I am fitting a multinomial logistic regression using the glmnet package in R:

library(glmnet)
data(MultinomialExample)
cvfit=cv.glmnet(x, y, family="multinomial", type.multinomial = "grouped")
plot(cvfit)

rplot

What is "Multinomial Deviance" and how does it relate to "Multinomial Logloss"?

Best Answer

Deviance is a specific transformation of a likelihood ratio. In particular, we consider the model-based likelihood after some fitting has been done and compare this to the likelihood of what is called the saturated model. This latter is a model that has as many parameters as data points and achieves a perfect fit, so by looking at the likelihood ratio we're measuring in some sense how far our fitted model is from a "perfect" model.

In the multinomial regression case we have data of the form $(x_1, y_1), (x_2, y_2), \ldots , (x_n, y_n)$ where $y_i$ is a $k$-vector which indicates which class observation $i$ belongs to (exactly one entry contains a one and the rest are zero). Now if we fit some model that estimates a vector of probabilities $\hat{p}(x) = (\hat{p}_1(x), \hat{p}_2(x), \ldots, \hat{p}_k(x))$ then the model-based likelihood can be written

$$ \prod_{i=1}^{n} \prod_{i=j}^{k} \hat{p}_j(x_i)^{y_{ij}} . $$

The saturated model on the other hand assigns probability one to each event that occurred, which means the vector of probabilities $\hat{p}_i$ is just equal to $y_i$ for each $i$ and we can write the ratio of these likelihoods as

$$ \prod_{i=1}^{n} \prod_{j=1}^{k} \left ( \frac{\hat{p}_j(x_i)}{y_{ij}} \right )^{y_{ij}} . $$

To find the deviance we take minus two times the log of this quantity (this transformation has importance in mathematical statistics because of a connection with the $\chi^2$ distribution) to get

$$ -2 \sum_{i=1}^{n} \sum_{j=1}^{k} y_{ij} \log \left ( \frac{\hat{p}_j(x_i)}{y_{ij}} \right ) . $$

(It's also worth pointing out that we treat zero times the log of anything as zero in this situation. The reason for this is that it's consistent with the idea that the saturated likelihood should equal one.)

The only part of this that's peculiar to glmnet is the way in which the function $\hat{p}(x)$ is estimated. It's doing a constrained maximization of the likelihood and computing the deviance as the upper bound on $\| \beta \|_1$ is varied, with the model that achieves the smallest deviance on test data being considered a "best" model.
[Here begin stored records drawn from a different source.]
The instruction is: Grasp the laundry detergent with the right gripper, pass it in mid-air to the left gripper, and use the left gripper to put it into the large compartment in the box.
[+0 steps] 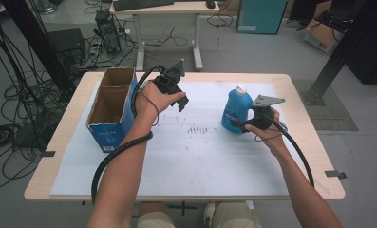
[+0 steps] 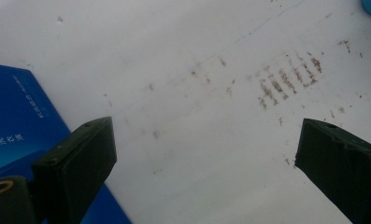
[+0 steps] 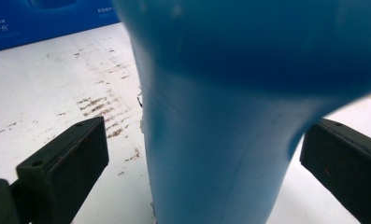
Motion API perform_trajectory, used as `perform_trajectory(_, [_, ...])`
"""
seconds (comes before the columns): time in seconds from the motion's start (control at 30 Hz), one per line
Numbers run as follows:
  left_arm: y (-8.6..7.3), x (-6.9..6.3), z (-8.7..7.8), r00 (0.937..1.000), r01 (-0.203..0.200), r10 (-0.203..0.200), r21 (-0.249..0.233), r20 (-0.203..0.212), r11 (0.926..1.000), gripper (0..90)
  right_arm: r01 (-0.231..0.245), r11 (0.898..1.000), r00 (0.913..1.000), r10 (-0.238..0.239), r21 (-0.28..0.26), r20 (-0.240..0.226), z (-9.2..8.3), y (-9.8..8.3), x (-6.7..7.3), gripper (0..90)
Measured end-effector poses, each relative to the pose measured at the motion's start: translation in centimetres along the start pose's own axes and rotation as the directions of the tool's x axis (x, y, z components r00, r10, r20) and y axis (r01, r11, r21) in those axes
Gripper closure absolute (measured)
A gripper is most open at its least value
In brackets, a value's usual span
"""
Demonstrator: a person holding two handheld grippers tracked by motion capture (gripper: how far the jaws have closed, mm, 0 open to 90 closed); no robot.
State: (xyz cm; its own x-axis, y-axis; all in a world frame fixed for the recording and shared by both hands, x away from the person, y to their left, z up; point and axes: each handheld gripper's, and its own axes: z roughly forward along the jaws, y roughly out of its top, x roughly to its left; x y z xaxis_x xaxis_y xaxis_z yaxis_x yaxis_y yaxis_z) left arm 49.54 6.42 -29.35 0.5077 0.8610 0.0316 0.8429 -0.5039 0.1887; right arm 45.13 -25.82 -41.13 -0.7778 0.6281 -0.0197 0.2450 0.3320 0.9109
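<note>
A blue bottle (image 1: 236,111) with a white cap stands upright on the white mat (image 1: 200,161), right of centre. My right gripper (image 1: 240,124) is open, and its jaws straddle the lower body of the bottle (image 3: 211,116); a gap shows on the left side, while the right jaw is almost touching. An open blue cardboard box (image 1: 114,135) with two compartments stands at the left. Just right of the box, my left gripper (image 1: 181,102) hovers over the mat. In the left gripper view it (image 2: 204,140) is open with nothing between its fingers, and the box wall (image 2: 15,116) lies beside its left jaw.
Brown smudge marks (image 1: 198,129) sit mid-mat between box and bottle. The wooden table edge (image 1: 290,80) frames the mat. Beyond the table are a desk (image 1: 167,9), floor cables (image 1: 15,95) and a black frame post (image 1: 347,42).
</note>
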Motion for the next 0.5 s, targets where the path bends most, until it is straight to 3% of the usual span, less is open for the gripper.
perform_trajectory(0.5, [-0.22,0.29,0.03,1.0000,0.003,-0.003,0.003,-0.003,1.0000,5.7,0.006,1.000,1.0000,-0.006,-0.007,0.007,0.21,-0.08,0.02,20.7])
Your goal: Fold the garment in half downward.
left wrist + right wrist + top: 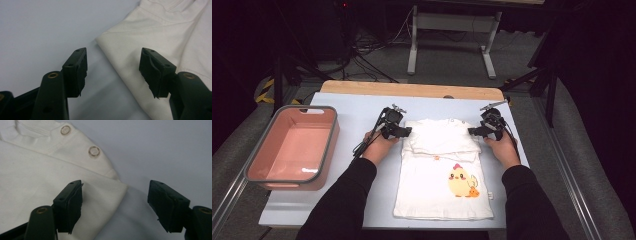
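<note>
A white child's T-shirt with a yellow chick print lies flat on the pale blue table, sleeves folded in. My left gripper is at its upper left corner, my right gripper at its upper right corner. In the left gripper view the jaws stand apart, straddling the folded shirt edge without pressing it. In the right gripper view the open jaws straddle the shoulder corner, just below two clear snap buttons.
A pink basket with a grey rim stands on the table's left side. A wooden strip runs along the far edge. Beyond it are a metal frame's legs and cables on the floor.
</note>
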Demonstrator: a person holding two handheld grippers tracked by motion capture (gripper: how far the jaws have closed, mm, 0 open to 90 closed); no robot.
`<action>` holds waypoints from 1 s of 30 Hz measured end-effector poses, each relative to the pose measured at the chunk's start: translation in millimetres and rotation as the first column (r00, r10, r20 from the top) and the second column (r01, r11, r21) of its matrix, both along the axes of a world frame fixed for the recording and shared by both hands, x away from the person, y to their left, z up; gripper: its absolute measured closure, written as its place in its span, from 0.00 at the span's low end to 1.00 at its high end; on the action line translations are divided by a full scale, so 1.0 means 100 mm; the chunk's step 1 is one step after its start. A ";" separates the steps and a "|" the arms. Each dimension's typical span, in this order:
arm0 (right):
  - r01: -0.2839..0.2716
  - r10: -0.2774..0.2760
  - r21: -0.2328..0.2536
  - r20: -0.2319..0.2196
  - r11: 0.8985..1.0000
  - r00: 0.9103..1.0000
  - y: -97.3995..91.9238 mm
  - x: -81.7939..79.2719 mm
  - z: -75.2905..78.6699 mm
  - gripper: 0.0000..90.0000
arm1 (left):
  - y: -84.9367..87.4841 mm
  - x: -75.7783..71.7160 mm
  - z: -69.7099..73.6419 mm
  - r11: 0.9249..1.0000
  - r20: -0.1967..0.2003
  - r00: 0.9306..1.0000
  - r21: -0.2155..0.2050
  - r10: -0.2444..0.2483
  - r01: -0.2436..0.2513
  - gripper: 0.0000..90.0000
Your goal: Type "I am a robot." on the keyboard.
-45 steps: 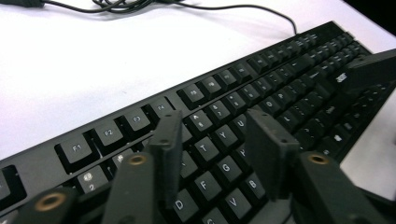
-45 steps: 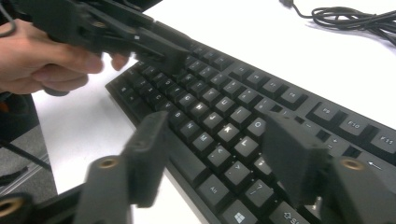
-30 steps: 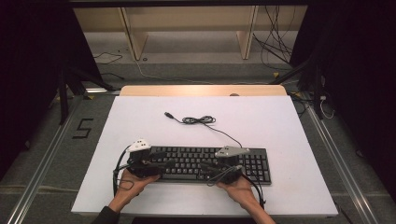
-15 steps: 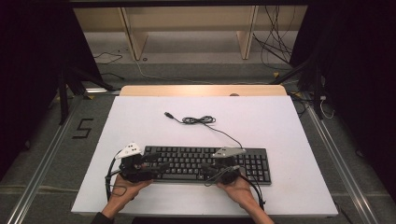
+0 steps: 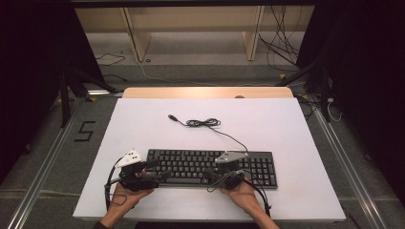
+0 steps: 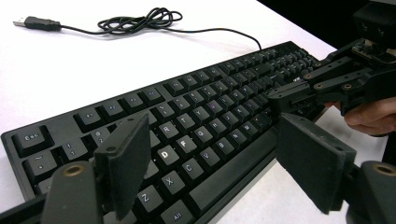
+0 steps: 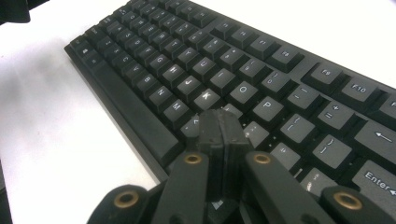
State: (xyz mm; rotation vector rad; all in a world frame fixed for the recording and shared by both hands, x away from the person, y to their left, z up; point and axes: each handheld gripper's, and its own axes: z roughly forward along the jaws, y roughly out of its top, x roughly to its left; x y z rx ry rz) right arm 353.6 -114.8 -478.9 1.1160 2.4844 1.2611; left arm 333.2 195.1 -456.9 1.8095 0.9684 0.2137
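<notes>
Keyboard (image 5: 210,167) on white table (image 5: 286,124), left hand-held gripper (image 6: 210,163) just widened, empty, right hand-held gripper (image 7: 222,135) clenched over keys

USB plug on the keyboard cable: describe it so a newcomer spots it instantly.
On the white table, behind the black keyboard, a thin black cable lies loosely coiled. Follow it left to its free end: the small black USB plug with a metal tip, lying alone on bare white.

Left gripper (image 5: 155,172) in left hand (image 5: 125,195) at lower left of high view, jaws wide apart, just been opening, nothing between pads, pointing right and slightly forward. Right gripper (image 5: 210,177) in right hand (image 5: 243,194), jaws pressed together, pointing left. Right gripper (image 6: 292,93) seen facing left gripper's jaws. Both forearms enter from bottom edge
</notes>
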 end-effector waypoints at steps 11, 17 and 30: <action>-0.003 0.003 -0.010 -0.006 1.000 1.000 0.01 0.00 -0.02 1.00 | 0.01 -0.03 -0.02 1.000 0.003 1.000 0.008 0.003 -0.003 0.28; -0.004 0.003 -0.025 -0.014 1.000 1.000 0.02 0.00 -0.03 1.00 | 0.02 -0.04 -0.02 1.000 0.000 1.000 0.007 0.003 -0.003 0.28; 0.003 -0.003 -0.014 -0.008 1.000 1.000 0.00 -0.01 -0.03 1.00 | 0.02 -0.04 -0.03 1.000 0.003 1.000 0.006 0.005 -0.005 0.28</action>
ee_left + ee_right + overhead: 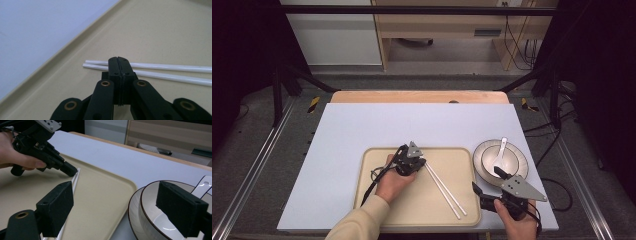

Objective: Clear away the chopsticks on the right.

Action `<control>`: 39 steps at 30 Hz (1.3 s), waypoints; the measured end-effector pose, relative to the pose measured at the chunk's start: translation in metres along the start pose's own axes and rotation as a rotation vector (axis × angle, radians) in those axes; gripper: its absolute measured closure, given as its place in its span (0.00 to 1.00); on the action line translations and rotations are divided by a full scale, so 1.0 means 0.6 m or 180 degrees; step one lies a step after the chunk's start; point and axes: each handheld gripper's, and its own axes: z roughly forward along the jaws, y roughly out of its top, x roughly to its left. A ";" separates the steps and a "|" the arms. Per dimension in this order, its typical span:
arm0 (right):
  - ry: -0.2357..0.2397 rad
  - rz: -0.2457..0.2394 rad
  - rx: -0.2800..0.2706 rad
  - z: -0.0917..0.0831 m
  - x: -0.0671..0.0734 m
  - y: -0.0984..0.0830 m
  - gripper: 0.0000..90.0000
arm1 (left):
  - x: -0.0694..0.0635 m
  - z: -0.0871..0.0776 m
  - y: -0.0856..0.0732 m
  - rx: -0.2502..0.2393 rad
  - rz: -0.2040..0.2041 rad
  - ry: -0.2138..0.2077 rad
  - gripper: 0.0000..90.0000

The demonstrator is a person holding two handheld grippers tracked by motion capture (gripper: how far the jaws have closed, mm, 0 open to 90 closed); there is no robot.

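I see left gripper (119, 60) jaws closed above chopsticks (160, 70), nothing held | high view: chopsticks (444, 188) run upper-left to lower-right on tray (372, 165) | right gripper (120, 207) wide, empty

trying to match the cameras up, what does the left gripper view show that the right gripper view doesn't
Left gripper view alone: the left claw seen from behind, jaws pressed shut with nothing between them, its tip just in front of the pair of white plastic chopsticks.

Right gripper view alone: the wide-open right claw, the hand holding the left claw, the white bowl with a dark rim and the white spoon.

Both: chopsticks, beige plastic tray, pale table top.
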 end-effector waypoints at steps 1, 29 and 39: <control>-0.0008 -0.0004 0.0016 0.002 0.000 0.000 0.16 | -0.002 0.008 0.009 0.0011 0.0032 -0.0043 0.99; -0.0102 -0.0010 0.0025 0.005 0.001 -0.001 0.17 | -0.084 0.080 0.081 0.0012 0.0479 -0.0521 0.99; -0.0102 -0.0009 0.0014 0.004 0.000 -0.001 0.17 | -0.089 0.081 0.083 0.0007 0.0484 -0.0523 0.99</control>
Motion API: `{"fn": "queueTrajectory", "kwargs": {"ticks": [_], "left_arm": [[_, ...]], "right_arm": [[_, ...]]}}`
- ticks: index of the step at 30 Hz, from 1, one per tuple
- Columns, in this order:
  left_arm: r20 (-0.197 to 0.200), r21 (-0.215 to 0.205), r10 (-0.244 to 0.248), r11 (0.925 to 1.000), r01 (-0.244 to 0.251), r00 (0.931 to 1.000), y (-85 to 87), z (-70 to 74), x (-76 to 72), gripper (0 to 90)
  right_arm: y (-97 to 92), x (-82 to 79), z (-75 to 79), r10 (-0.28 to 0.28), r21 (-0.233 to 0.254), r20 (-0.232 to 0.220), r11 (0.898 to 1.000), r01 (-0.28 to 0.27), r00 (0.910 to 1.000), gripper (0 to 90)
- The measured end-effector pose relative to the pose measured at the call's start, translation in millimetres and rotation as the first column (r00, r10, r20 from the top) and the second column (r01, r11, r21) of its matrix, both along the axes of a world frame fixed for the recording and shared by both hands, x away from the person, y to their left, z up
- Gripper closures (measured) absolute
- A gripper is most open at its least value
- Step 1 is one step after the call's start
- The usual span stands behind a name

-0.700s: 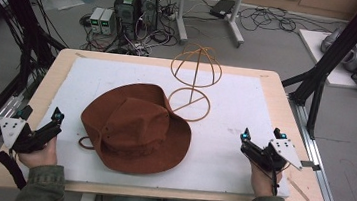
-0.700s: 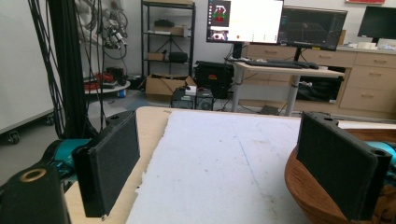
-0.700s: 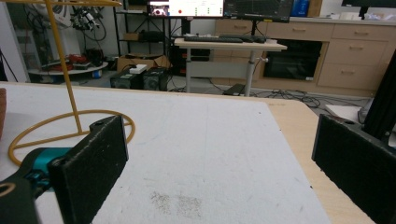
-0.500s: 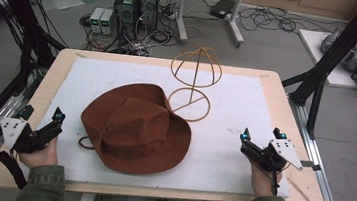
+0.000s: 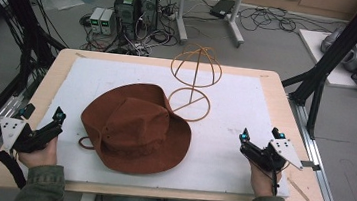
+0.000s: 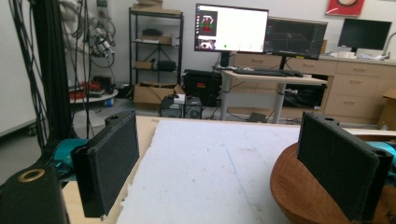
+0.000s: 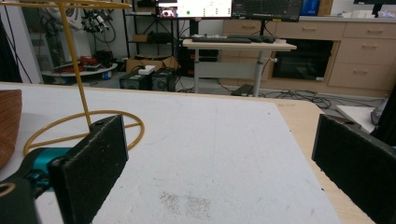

Regarding the question about log loss, we can simplify the multinomial deviance above by keeping only the non-zero terms and write it as $-2 \sum_{i=1}^{n} \log [\hat{p}_{j_i} (x_i)]$, where $j_i$ is the index of the observed class for observation $i$, which is just the empirical log loss multiplied by a constant. So minimizing the deviance is actually equivalent to minimizing the log loss.